Ainsi s’établit un ordre nouveau : la réaction de Seigneur n’est pas à comprendre comme une pure destruction, un acte uniquement négatif ; par elle, Il donne un chemin à suivre à Sa créature, un mode d’être dans le monde. Les hommes seront divers, multiples par l’attachement à la terre où le Seigneur les a envoyés (« l’Éternel les dispersa sur la face de toute la terre » Gn 11,9) et qui forme leur culture ; ils seront unis et semblables par leur obéissance à la volonté de Dieu. C’est bien après cet épisode que le terme de peuples sera utilisé pour désigner les hommes. L’histoire du Salut, et, a fortiori, l’histoire de l’homme moderne se situe donc bien dans le cadre d’une humanité répartie en peuples distincts. Et, premier constat : pour honorer ce dessein divin, peut-être les hommes sont-ils censés chercher à développer, enrichir et exploiter justement la terre sur laquelle ils sont nés, au lieu de se réfugier là où l’herbe est déjà verte. Le Seigneur ne veut pas d’une terre dont une moitié grouille de tous les hommes et file malgré son talent vers l’explosion, et dont l’autre se meurt d’abandon et de pauvreté.

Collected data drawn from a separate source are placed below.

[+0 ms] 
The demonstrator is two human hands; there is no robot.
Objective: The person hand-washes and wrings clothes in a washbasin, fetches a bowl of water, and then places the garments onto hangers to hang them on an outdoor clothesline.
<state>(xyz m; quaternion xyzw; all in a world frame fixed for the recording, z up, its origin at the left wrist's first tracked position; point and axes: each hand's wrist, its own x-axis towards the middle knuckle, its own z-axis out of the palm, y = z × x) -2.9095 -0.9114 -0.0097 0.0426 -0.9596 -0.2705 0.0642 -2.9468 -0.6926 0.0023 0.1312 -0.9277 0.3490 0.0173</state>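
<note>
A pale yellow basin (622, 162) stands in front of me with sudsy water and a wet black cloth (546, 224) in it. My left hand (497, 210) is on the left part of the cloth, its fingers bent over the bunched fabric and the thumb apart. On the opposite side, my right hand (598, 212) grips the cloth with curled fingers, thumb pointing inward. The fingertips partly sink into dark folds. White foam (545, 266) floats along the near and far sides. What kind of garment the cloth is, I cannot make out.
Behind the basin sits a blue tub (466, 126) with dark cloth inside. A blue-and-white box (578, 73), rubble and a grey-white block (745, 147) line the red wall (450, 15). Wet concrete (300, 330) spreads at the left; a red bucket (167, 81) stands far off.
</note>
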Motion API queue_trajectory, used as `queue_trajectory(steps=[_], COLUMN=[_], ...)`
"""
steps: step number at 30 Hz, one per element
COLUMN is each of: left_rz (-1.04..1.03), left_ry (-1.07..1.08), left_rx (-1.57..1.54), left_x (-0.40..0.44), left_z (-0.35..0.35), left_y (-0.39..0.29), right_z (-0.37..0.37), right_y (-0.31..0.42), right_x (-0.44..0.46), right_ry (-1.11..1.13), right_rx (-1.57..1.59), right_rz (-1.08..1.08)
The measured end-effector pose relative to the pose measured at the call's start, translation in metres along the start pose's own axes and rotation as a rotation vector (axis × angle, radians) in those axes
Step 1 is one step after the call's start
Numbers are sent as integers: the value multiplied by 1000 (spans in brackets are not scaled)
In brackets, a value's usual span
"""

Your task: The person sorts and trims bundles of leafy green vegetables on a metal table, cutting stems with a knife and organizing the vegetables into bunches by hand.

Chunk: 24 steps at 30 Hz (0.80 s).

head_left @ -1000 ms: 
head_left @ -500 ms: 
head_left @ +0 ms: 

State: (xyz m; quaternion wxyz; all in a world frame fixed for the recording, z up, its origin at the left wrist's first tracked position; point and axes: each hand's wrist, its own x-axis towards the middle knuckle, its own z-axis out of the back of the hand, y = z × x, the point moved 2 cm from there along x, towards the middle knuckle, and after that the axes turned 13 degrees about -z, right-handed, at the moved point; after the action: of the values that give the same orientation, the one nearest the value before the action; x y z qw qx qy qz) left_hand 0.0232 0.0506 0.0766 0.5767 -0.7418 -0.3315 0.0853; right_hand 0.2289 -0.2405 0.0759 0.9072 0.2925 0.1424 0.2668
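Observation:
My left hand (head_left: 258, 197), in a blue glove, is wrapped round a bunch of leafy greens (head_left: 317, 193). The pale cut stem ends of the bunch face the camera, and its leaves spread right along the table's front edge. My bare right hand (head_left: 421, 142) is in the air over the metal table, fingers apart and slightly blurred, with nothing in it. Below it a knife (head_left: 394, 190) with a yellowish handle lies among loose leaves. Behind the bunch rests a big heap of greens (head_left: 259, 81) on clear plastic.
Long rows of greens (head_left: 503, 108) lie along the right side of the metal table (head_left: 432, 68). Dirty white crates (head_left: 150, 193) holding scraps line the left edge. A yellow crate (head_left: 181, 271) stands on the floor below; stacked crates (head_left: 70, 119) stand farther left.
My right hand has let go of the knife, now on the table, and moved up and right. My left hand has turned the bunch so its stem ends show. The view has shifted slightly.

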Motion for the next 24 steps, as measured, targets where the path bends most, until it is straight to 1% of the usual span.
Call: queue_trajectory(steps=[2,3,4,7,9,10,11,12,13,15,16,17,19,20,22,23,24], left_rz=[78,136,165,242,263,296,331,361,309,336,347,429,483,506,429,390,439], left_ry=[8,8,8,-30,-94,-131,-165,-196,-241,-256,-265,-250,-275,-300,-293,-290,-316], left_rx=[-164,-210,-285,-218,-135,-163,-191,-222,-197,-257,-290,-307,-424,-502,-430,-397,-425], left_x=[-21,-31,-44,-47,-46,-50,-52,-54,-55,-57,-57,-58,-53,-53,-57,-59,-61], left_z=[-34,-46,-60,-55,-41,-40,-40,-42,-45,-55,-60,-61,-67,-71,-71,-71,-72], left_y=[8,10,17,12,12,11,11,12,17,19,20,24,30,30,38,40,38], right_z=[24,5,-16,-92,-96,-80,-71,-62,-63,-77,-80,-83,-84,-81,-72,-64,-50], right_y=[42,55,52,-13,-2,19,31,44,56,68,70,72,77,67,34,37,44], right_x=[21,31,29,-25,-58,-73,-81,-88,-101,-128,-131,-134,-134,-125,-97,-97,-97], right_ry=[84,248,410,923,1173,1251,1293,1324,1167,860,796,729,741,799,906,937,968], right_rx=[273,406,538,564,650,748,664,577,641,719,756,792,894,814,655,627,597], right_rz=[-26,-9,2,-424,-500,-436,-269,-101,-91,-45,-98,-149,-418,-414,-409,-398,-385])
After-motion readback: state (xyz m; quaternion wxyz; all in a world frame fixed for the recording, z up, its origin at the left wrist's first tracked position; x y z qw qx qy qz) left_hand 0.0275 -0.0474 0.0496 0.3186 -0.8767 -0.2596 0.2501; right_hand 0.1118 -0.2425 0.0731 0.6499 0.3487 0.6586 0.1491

Cette interprétation trouve un écho dans le Nouveau Testament. En effet, par la parabole du fils prodigue (Luc 15,11), le Christ parle à ses disciples de bien plus que l’amour infini du Père qui pardonne toujours malgré la persévérance dans le péché de Son enfant. En effet, cette parabole met en scène le fils qui, sur un coup de tête, s’exile vers un ailleurs perçu comme meilleur et plus jouissif : c’est bien ce que représente la dilapidation immédiate des biens que lui a confiés son père. Or, une fois le temps de la fête passé, la désillusion est grande, et le jeune homme est condamné à vivoter de peu et dans la honte. Ce n’est que lorsqu’il retourne chez lui qu’il retrouvera la vraie félicité, que lui offre, avec son père, la terre nourricière, sacrifiant le veau gras pour son retour. Ainsi, l’homme n’est pas contraint à rester chez lui, interdiction ne lui est pas faite de s’en aller ; seulement, le désespoir du fils prodigue loin de chez lui témoigne de la détermination culturelle de l’homme, et de sa liaison indépassable avec la terre qui l’a formé. C’est en définitive pour son plus grand bien que l’homme est appelé à rester sur sa terre et à la cultiver pour la donner plus riche à ses enfants.

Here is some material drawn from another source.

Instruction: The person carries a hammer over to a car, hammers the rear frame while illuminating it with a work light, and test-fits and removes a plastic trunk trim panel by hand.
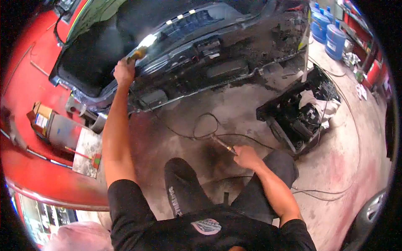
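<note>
My left hand (124, 72) reaches up and is closed around a yellow-and-dark handheld tool (138, 53), its exact kind unclear. Bright white glare shows just beyond it, against a large black vehicle panel (228, 69). Low over the floor, in front of my knees, my right hand (247, 157) grips a slim metal rod-like tool (224, 144) with a brass-coloured collar. Its tip points up and left, close to a dark looped cable (208, 125) on the floor. Whether the cable joins either tool cannot be made out.
A black open crate (274, 125) with a pale cloth (320, 104) stands to the right. Blue water jugs (335, 42) are at the upper right. At the left are a grey cylinder (63, 133) and a small red-handled brush (95, 160). Hoses run across the stained floor.
</note>
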A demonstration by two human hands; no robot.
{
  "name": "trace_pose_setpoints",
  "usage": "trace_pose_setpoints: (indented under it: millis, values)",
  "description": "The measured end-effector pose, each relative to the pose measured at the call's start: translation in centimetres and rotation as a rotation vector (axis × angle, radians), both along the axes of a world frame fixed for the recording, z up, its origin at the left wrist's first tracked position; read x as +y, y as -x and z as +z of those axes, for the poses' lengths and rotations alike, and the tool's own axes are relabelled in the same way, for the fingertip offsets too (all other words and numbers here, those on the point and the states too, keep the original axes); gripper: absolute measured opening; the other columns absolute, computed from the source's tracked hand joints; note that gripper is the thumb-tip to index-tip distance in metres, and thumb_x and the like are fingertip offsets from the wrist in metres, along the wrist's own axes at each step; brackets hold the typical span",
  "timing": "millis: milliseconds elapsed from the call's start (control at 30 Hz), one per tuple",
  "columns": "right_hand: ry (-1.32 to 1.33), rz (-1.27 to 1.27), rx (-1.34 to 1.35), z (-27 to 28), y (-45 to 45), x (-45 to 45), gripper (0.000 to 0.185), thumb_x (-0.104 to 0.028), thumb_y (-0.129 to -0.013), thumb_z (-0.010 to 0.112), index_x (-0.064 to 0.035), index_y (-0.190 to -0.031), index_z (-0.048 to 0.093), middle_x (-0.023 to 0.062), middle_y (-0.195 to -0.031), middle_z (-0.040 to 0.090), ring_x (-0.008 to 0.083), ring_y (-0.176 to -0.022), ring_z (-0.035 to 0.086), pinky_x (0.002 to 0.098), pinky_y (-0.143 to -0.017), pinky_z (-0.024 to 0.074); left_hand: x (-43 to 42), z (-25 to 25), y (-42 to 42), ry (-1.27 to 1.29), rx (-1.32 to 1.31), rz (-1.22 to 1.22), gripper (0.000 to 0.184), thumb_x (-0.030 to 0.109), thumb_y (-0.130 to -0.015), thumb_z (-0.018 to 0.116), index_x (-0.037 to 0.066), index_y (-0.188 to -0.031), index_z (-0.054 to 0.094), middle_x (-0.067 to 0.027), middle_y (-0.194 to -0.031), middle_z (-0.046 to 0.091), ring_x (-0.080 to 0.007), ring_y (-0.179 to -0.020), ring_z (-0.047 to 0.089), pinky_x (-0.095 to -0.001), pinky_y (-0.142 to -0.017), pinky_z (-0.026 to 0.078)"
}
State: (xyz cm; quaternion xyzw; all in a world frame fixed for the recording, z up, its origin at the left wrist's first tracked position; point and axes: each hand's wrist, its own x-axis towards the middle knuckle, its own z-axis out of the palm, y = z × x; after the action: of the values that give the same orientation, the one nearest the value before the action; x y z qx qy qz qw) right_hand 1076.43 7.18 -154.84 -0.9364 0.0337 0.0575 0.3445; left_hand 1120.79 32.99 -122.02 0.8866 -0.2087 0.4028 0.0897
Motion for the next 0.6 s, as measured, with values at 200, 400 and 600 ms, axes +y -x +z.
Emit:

L’Église n’a que faire de ce qui produit des troubles et des désordres dans la vie humaine. La Vérité n’est pas un concept lointain, disponible à quelques esprits éclairés seulement, elle est gravée dans le cœur de l’homme et répond à tous ses actes. Ainsi que la sexualité dépravée des homosexuels de San Francisco a engendré le virus destructeur du SIDA, les violences, les désordres, la misère qu’engendre l’immigration faite doctrine et principe ne doivent pas être comprises comme des résistances pénibles au bonheur qu’auront les hommes à vivre tous ensemble dans un grand mélange indistinct. L’homme moderne se doit de préserver sa culture pour l’offrir toute pure à son Seigneur, et d’aider ceux qui n’en ont historiquement pas eu les moyens à atteindre un stade où l’exil, pourtant si terrible pour l’homme antique, ne sera plus envisagé avec tant d’évidence. C’est ce que Benoît XVI a appelé le « droit à ne pas immigrer », qui, s’il s’adosse au droit à immigrer que reconnaît l’église, précède ce dernier, qui correspond à des situations d’urgence vitale ou de besoin provisoire. Préférons cette vision responsable, complète et réfléchie aux agitations légères d’un clergé parfois trop ami des médias.